Conventional remediation technologies for petroleum-contaminated soil (PCS) usually consider harmless treatment as the primary goal, ignoring the reutilization value of PCS derivatives; they generally face the dilemma of high cost or low efficiency. In this study, PCS was treated by ferrate-assisted pyrolysis for highly efficient remediation and transformation to Fe-loaded carbonized soil (Fe-CS) as a heavy metal adsorbent. The total petroleum hydrocarbons and dissolved organic matter in the obtained Fe-CS were almost completely removed. When the pyrolysis temperature was 500 °C, retention time was 30 min, and 10 % K₂FeO₄ was added, The Langmuir model showed that the maximum adsorption capacities of Pb²⁺ and Cu²⁺ of Fe-CS were 347.9 and 106.3 mg/g, respectively. The adsorption processes of Pb²⁺ and Cu²⁺ onto Fe-CS fit the pseudo-second and pseudo-first kinetic models, respectively. X-ray diffractometer (XRD), Raman spectroscopy, Fourier transform infrared (FTIR), Brunauer–Emmett–Teller (BET), and X-ray photoelectron spectroscopy (XPS) were used to characterize the adsorbent. XPS analysis showed that iron oxide, metal carbonate, and CO on the Fe-CS surface were significantly increased compared with the carbonized soil (CS) obtained by pyrolysis alone. In addition, the BET specific surface area and micropore volume of Fe-CS are higher than those of CS. The chemical specifications of the heavy metals in Fe-CS showed that they are mainly bound to carbonates and iron oxides. This study provides an innovative method for the simultaneous realization of the efficient remediation and high-value reuse of PCS.

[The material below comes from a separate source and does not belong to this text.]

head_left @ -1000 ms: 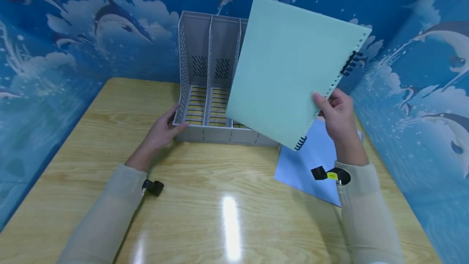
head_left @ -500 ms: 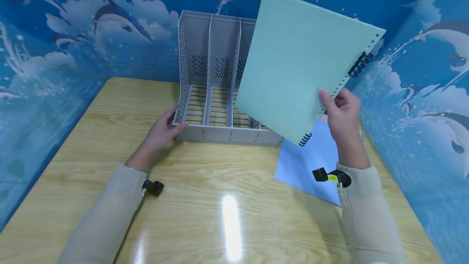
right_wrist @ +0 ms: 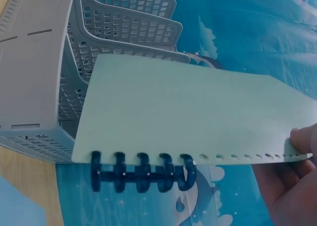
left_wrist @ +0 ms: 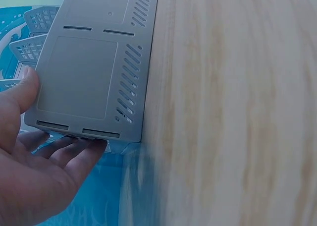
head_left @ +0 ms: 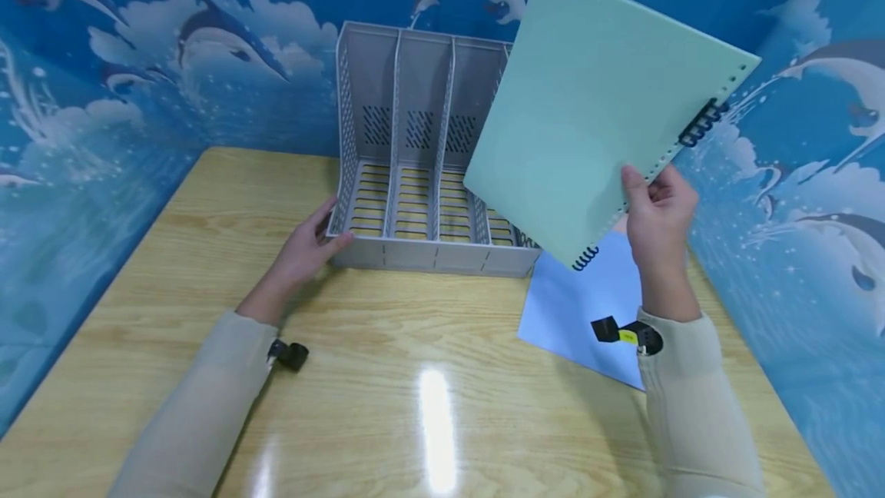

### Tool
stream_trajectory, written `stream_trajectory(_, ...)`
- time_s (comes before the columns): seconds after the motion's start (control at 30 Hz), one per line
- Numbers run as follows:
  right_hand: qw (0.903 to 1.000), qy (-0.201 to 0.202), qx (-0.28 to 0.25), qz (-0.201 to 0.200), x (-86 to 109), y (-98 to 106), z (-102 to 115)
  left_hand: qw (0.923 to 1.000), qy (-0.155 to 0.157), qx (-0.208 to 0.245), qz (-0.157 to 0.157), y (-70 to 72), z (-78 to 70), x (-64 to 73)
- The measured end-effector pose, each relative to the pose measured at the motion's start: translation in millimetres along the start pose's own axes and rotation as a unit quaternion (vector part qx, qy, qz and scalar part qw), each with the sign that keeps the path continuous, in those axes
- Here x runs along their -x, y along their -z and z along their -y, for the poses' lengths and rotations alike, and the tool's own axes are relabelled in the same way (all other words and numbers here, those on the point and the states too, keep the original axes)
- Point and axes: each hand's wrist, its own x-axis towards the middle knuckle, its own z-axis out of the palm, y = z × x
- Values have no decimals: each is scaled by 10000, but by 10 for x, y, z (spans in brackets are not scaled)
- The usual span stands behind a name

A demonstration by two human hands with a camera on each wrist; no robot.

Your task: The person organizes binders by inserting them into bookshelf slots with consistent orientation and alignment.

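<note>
My right hand (head_left: pixel 660 210) pinches a pale green ring-bound notebook (head_left: pixel 608 106) by its punched edge, thumb on the cover. It is raised and tilted, overlapping the right end of a grey file rack (head_left: pixel 435 253) in the head view. Dark binding rings (right_wrist: pixel 143 171) sit near both ends of that edge. At the rack's left front corner, my left hand (head_left: pixel 300 248) grips the side, thumb over the front lip and fingers round the side wall, as the left wrist view shows. Slotted compartments are visible in the rack; its right end is partly hidden by the notebook.
A blue notebook or folder (head_left: pixel 588 313) lies flat on the wooden table (head_left: pixel 359 375) below my right hand, partly covered by the forearm. A blue dolphin-patterned backdrop (head_left: pixel 228 60) rises behind and at both sides of the table.
My right hand has moved right and the green notebook has shifted right and up, uncovering more of the rack's compartments. My left hand has stayed on the rack.
</note>
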Motion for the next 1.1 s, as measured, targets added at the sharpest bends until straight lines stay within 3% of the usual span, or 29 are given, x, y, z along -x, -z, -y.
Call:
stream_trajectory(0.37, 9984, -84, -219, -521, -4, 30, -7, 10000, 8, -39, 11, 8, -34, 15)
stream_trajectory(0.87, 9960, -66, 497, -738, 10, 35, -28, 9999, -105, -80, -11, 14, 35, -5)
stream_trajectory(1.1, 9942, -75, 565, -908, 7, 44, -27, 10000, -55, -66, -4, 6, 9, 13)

传统的石油污染土壤（PCS）修复技术通常以无害化处理为首要目标，忽视了PCS衍生物的再利用价值；他们普遍面临成本高或效率低的困境。在这项研究中，通过高铁酸盐辅助热解处理 PCS，以高效修复并转化为负载铁碳化土壤 (Fe-CS) 作为重金属吸附剂。得到的 Fe-CS 中的总石油烃和溶解的有机物几乎被完全去除。当热解温度为500 ℃，保留时间为30 min，加入10 % K ₂ FeO ₄时，Langmuir模型显示Pb ²⁺和Cu ^{2+的最大吸附量}Fe-CS 的含量分别为 347.9 和 106.3 mg/g。^{Pb 2+}和Cu ²⁺在Fe-CS上的吸附过程分别符合准第二和准第一动力学模型。使用 X 射线衍射仪 (XRD)、拉曼光谱、傅里叶变换红外 (FTIR)、Brunauer-Emmett-Teller (BET) 和 X 射线光电子能谱 (XPS) 来表征吸附剂。XPS 分析表明，氧化铁、金属碳酸盐和 C与仅通过热解获得的碳化土壤 (CS) 相比，Fe-CS 表面上的 O 显着增加。此外，Fe-CS的BET比表面积和微孔体积均高于CS。Fe-CS中重金属的化学指标表明它们主要与碳酸盐和氧化铁结合。本研究为同时实现PCS的高效修复和高价值再利用提供了一种创新方法。